About Claire Ziamandanis

Claire Ziamandanis is Professor of Spanish at The College of Saint Rose in Albany, NY. Over her 20 years at the college, she has been a champion for study abroad, establishing the first affiliation for Spanish students, and then working with the Study Abroad office to open the doors to students from other majors. Claire loves travel, food, wine and Spanish but not necessarily in that order!


  1. I LOVE this post!!! Woo Hoo!!!

    I’m glad that you loved the book. I really think it could change the look and feel of education if more teachers and parents understood about the implications of having a fixed or a growth mindset, and knew how to have an impact on the mindset of others.
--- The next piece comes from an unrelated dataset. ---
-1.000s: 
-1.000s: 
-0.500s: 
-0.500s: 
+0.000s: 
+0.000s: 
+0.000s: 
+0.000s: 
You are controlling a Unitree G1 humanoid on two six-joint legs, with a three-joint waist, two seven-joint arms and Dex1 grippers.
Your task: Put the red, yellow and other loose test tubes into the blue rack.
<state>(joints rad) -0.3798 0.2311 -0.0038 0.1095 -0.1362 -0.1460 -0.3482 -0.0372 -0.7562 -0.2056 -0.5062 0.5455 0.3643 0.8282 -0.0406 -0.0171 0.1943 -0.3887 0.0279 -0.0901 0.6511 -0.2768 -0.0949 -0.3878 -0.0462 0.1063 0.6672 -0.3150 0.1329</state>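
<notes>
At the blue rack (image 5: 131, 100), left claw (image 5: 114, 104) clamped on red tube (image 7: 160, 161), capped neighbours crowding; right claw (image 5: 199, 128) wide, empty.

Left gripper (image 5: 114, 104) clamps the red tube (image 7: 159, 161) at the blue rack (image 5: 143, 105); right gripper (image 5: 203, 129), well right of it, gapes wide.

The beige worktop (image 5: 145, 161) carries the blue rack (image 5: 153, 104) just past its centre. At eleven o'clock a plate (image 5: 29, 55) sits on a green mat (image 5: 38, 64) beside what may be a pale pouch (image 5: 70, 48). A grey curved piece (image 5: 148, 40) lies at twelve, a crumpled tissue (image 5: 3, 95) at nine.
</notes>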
    Thank you for sharing your thoughts, and for giving the book to others!


  2. A terrific post!

  3. The “growth” vs “fixed” mindset idea is really important, especially to those who teach. I stress to my Drawing 1 students that drawing is a learned skill that takes a lot of practice. But the notion that art is a product of inborn talent and divine inspiration (never mind that artists are nutty!) is very deeply set in our culture. I’m sure many reading this comment feel that they can’t draw, period. Claire, I think you’re not fully free of the fixed mindset either: “as a person for whom learning came easier…. There was a weird mutation confluence in our family, and learning came easy to all 7 of us little Cichellos.” Well, aren’t you a smart bunch!

    • Claire Ziamandanis

      We were a scary bunch, Scott, but not driven to academic success at home. It just happened. Accolades from teachers did set us up to be in the fixed mindset, but they were balanced at home with a certain nonchalance. Maybe I should say that learning did not come easier, but test taking did? Or book learning came easier? Less effort was needed to achieve high test scores.
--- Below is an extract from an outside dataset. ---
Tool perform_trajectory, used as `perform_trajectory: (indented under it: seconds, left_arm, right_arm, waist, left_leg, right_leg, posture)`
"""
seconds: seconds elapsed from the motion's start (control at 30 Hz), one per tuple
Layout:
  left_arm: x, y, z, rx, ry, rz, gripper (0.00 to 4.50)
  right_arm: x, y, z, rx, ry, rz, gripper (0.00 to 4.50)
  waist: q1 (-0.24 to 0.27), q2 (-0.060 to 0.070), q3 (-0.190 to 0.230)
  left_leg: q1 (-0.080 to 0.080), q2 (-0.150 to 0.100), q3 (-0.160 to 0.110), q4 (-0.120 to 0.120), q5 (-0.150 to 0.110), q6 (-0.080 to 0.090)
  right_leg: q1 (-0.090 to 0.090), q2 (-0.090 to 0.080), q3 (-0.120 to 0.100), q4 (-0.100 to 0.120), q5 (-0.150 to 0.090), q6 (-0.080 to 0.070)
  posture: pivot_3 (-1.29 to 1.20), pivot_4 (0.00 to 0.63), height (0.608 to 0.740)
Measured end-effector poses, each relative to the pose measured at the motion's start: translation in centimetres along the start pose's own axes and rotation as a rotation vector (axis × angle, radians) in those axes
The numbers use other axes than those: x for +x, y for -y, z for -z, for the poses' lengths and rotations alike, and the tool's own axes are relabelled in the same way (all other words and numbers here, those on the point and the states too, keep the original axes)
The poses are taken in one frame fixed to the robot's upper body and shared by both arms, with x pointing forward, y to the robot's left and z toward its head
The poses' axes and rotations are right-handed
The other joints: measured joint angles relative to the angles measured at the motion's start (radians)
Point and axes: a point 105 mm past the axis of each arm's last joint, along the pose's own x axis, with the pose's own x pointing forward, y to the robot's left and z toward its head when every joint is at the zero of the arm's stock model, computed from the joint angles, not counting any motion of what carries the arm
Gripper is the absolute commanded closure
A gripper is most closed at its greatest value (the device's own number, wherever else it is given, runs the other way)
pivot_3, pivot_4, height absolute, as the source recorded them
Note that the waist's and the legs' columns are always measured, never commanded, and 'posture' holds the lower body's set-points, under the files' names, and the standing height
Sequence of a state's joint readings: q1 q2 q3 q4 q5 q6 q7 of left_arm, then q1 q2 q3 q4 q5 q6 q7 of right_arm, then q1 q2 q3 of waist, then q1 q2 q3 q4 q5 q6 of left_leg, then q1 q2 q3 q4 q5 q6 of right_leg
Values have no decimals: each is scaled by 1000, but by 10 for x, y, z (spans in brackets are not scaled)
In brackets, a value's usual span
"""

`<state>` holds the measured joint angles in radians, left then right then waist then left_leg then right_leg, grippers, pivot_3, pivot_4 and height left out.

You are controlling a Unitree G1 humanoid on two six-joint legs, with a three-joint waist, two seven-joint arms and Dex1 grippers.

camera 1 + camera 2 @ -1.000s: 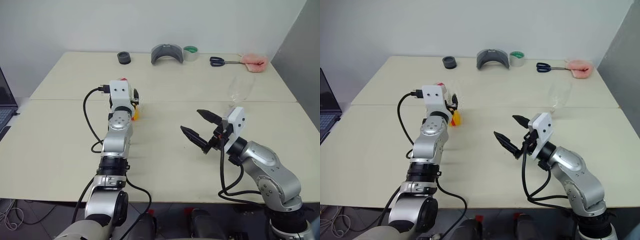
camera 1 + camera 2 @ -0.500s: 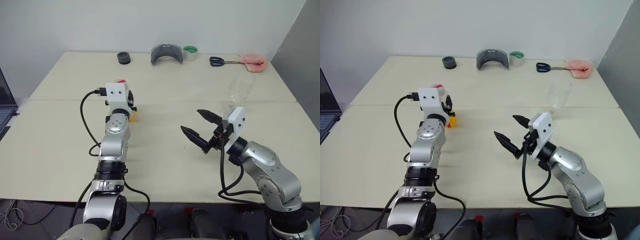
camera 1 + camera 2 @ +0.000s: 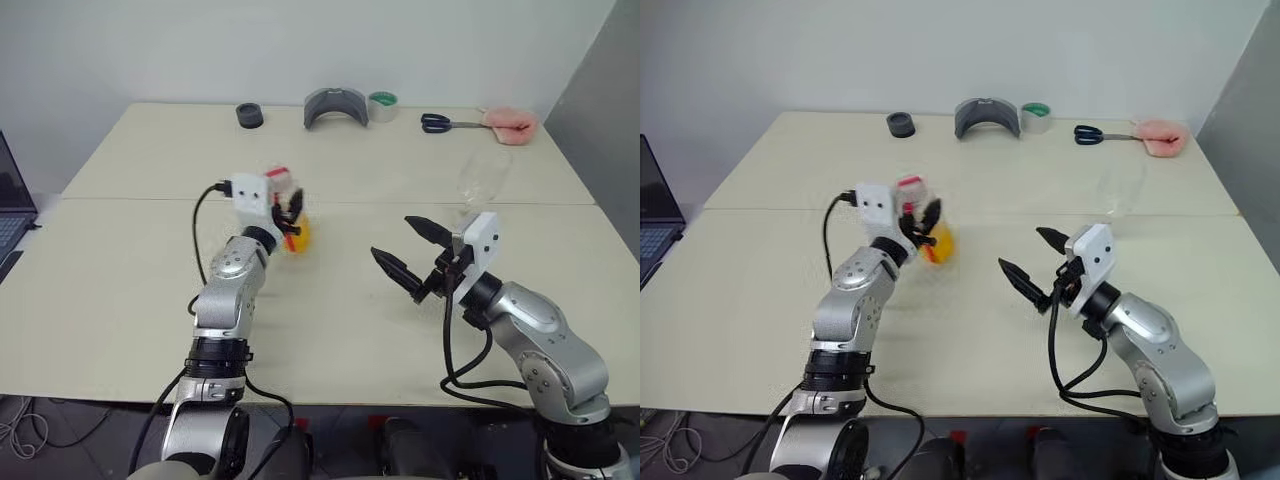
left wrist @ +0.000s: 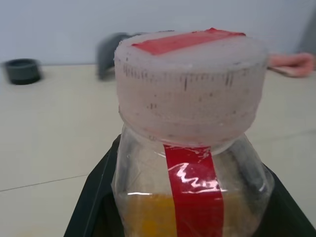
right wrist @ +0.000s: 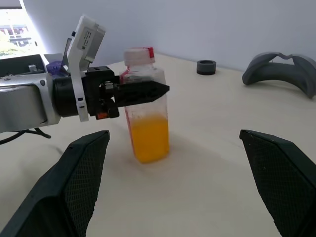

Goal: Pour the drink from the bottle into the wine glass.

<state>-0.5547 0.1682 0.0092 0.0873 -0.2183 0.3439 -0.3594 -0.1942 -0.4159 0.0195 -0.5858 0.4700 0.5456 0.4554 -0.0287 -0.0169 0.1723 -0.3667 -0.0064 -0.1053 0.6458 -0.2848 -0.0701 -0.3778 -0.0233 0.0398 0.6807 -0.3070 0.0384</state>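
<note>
Orange-yellow drink (image 3: 297, 238) fills the lower part of the small clear plastic bottle (image 3: 289, 212), which in the left eye view stands near the centre of the cream table (image 3: 130, 290), clamped between the black fingers of the left gripper (image 3: 291, 212). The right gripper (image 3: 409, 250), at about four o'clock from the bottle, is spread wide and grips nothing. The clear wine glass (image 3: 478, 180) stands at about one o'clock from the right gripper, apart from it. Along the far edge lie a black ring (image 3: 249, 116), a grey curved piece (image 3: 335, 105), a green tape roll (image 3: 382, 104), scissors (image 3: 447, 123) and a pink object (image 3: 511, 121). The right eye view gives the same arrangement, with a laptop (image 3: 655, 222) at nine o'clock beside the table. The left wrist view shows the bottle's white cap (image 4: 190, 89) with its red strip, close up. The right wrist view shows the bottle upright, the left gripper's fingers (image 5: 143, 92) closed on its upper body, and the right gripper's own fingers (image 5: 74, 185) far apart.
</note>
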Motion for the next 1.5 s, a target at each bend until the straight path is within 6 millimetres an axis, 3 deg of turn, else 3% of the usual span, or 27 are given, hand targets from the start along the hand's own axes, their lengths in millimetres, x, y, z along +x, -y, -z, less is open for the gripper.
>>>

    • There was no pressure to be a super student in the Cichello house. (We all may have wanted to be on top of the heap within the sibling power scuffles, but that’s probably another post… or ten!) In our family, we were expected to do what was expected, and doing our school work was one of those expectations. In retrospect, Mom’s and Dad’s nonchalance was a blessing to us, in that we did not have the pressure that some kids are put under to get high grades all the time. On a related note, I do remember Mom saying, “When you go to college…” which created the expectation that we would all go to college.

      Concerning Scott’s comment: We’re all somewhere on a continuum between a fixed and a growth mindset, and it’s surprising how easy it can be to move a person in one direction or the other on that continuum. Some types of learning DO initially come easier to some people, so it can be easy to develop more of a fixed mindset when in that easy learning mode. Eventually we will all “hit a wall”, and this is when a growth mindset can be much more helpful.
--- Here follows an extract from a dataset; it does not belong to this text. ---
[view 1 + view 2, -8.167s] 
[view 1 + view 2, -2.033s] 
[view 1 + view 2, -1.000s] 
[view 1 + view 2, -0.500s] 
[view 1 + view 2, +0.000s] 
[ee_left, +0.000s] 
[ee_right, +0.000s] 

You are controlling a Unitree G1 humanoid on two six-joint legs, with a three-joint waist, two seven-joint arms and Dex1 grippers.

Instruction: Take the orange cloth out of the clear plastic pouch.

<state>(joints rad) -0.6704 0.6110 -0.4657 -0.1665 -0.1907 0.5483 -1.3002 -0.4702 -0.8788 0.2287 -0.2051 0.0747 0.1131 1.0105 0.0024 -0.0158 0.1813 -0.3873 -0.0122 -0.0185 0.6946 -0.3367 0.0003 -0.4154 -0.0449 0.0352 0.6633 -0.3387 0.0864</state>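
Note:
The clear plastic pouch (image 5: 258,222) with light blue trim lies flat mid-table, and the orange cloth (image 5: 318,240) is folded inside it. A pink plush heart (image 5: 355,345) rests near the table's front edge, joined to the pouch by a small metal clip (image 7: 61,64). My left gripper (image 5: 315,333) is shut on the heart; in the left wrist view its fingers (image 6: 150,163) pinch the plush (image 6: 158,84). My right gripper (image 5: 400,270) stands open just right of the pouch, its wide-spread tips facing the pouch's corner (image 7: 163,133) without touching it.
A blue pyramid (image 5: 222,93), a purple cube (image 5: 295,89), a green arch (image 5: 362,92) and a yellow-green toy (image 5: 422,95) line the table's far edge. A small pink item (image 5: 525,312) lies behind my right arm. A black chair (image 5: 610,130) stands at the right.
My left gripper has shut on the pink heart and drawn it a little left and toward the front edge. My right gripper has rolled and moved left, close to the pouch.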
      I hit the wall in college. Even though I grew up in the aforementioned Cichello household, I had internalized more of a fixed mindset about my intelligence by the end of high school, which did not serve me well in college. I think it would have made a world of difference in my mindset if my high school teachers had said to me, “When you get to ____, you may find yourself really confused at times. That’s okay. Everyone needs help at some point. Get help from your professors. They like it when you to come for help.” Instead, I got, “You’ll do great!”, “Hey, I heard that ____’s lacrosse team is all messed up. No doubt you’ll be able to straighten them out!” (I didn’t even play lacrosse.) and “Watch out, ___! Here she comes!” My teachers were expressing their total confidence in me as I headed off to a very challenging college, but in retrospect those comments made me conclude that even though I expected to work hard, I shouldn’t expect to struggle.

      As a teacher, I keep “younger Teresa” in mind as I talk to my students and more recently I’ve talked to them about fixed and growth mindsets.